We decided to explore Hanoi while getting lunch, as well as changing some money into VND (the currency is MAD- £1=30,000 dong! We did learn pretty quickly, though, that everyone basically just ignores the 1000- £1= 30K- which makes everything easier).
Just as we realised the chaotic scooters are actually all moving really slowly, Hanoi may initially appear to be an absolute maze, but is in actual fact highly organised and easy to navigate (the streets are clearly named and numbered). We did, however, still have difficulties finding somewhere to eat; my travelling companion was very anxious about food poisoning, to the point that we spent around an hour wandering around aimlessly…
I persuaded my friend that our best bet was to go wherever was busy (a guiding philosophy that I think is, as they go, pretty good when it comes to foreign food). Our first experience of Vietnamese food was ‘Bun Cha’; consisting of rice noodles, salad leaves, some kind of broth and pieces of grilled pork, we soon learnt that it was a DIY operation, using chopsticks to serve yourself from the main plates into our little bowls.
Struggling as we sat amongst the fumes and oppressive heat of a Hanoi Street, oh how I missed the Pad Thai of sleepy Chiang Mai!! In hindsight, my limited appetite definitely didn’t make the most of the popular ‘Bun Cha’. However, for 75K dong (just over £2), we could hardly complain!!

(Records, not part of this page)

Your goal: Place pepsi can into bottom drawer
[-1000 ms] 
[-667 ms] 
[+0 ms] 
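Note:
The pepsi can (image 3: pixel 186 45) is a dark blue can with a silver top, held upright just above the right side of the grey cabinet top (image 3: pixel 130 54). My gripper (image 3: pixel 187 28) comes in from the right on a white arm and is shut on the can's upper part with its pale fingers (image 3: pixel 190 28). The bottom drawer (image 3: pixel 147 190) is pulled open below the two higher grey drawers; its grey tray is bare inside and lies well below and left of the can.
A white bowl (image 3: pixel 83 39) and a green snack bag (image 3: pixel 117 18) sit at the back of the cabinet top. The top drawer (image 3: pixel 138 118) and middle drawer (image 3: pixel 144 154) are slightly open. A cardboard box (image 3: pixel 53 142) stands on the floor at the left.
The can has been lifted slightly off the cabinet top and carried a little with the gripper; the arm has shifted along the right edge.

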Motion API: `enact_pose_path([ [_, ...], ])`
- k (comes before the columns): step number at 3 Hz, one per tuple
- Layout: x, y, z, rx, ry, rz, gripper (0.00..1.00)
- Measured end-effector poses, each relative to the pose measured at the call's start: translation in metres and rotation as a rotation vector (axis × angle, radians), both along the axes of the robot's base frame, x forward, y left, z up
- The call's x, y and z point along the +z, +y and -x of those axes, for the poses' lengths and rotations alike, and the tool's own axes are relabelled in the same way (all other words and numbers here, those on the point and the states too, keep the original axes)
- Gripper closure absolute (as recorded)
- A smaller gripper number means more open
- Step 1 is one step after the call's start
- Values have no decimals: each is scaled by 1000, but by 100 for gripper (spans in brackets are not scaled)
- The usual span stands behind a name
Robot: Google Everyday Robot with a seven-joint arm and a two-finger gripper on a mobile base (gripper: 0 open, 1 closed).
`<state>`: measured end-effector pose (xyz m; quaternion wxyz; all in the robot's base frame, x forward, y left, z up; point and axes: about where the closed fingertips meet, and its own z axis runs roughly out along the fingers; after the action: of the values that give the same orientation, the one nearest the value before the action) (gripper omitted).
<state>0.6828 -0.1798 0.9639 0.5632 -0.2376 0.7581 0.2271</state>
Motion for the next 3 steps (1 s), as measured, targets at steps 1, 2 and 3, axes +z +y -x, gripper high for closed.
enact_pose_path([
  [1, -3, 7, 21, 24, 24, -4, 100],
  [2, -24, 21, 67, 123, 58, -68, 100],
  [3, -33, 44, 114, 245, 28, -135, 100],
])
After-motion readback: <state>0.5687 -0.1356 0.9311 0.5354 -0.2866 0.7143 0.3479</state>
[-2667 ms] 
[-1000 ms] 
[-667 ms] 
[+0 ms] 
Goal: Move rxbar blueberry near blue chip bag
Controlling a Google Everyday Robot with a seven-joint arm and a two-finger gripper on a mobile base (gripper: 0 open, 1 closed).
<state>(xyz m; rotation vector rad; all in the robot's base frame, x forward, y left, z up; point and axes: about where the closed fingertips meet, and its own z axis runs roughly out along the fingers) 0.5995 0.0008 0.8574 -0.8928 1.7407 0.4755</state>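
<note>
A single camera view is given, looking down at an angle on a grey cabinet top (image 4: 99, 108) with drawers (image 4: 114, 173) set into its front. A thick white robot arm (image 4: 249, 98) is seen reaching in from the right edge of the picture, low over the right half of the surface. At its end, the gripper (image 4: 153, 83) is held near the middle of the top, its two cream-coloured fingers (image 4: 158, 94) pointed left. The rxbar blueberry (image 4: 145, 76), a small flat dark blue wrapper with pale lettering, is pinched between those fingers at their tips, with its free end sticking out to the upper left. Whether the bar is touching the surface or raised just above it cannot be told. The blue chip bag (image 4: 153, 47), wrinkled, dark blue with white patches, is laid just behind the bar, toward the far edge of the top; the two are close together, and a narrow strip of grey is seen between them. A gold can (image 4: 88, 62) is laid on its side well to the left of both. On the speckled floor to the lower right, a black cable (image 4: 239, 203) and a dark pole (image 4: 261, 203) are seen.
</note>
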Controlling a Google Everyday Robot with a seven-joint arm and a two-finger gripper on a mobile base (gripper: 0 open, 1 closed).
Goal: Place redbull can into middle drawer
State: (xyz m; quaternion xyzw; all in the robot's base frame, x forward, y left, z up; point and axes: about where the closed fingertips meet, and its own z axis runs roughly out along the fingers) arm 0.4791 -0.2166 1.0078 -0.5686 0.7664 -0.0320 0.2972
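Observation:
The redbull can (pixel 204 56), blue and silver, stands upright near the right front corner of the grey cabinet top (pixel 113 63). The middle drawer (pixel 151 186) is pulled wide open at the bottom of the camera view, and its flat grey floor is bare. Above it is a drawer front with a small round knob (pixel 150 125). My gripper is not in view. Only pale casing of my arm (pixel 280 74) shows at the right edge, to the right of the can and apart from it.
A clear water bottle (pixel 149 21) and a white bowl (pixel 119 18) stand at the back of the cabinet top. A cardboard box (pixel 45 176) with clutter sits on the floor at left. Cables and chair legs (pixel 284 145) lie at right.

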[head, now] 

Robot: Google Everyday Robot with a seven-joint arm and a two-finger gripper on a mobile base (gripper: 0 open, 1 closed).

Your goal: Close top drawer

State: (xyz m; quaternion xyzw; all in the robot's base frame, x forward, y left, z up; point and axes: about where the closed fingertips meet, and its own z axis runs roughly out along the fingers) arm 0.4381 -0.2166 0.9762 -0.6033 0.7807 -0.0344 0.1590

Squeezing in a cold shower (I was literally dripping with sweat minutes after leaving the hostel), we then headed to Hoàn Kiem Lake (which is relatively easy to find, in basically a straight line from Flipside hostel). It was nice to get at least a semblance of fresh air coming off the lake as well as some easy entertainment; a couple of students came up to us and asked if they could practise their English with us?! This seemed a bit weird to us, but the girls were really sweet (one of them recommended that I try egg coffee, which again sounded a bit strange…) and generally harmless.
Hanoi is absolutely nuts. What I liked most was that it was EXACTLY how I had imagined a Vietnamese city; with scooters everywhere, a multitude of electrical cables crossing the sky like scars, thick fumes, women carrying baskets full of fruit to sell on the streets, it provides a constant bombardment of the senses!
My night took an unexpected turn, as my travelling companion explained to me how much she was hating South-East Asia. I had also found Hanoi a bit of a shock to the system, but she said it was making her physically sick- after we ordered some food, she left me alone in the rooftop bar to go to bed at 8pm?!
I decided that I had two options- either go to bed or try to make the most of my evening. Remembering the philosophy of one of my closest friends PG, “You don’t remember the nights you got lots of sleep”, I opted for the latter. Rather sheepishly approaching a group of four girls at the bar, explaining my situation and asking to sit with them, I was pleasantly surprised at how welcoming and sweet they were.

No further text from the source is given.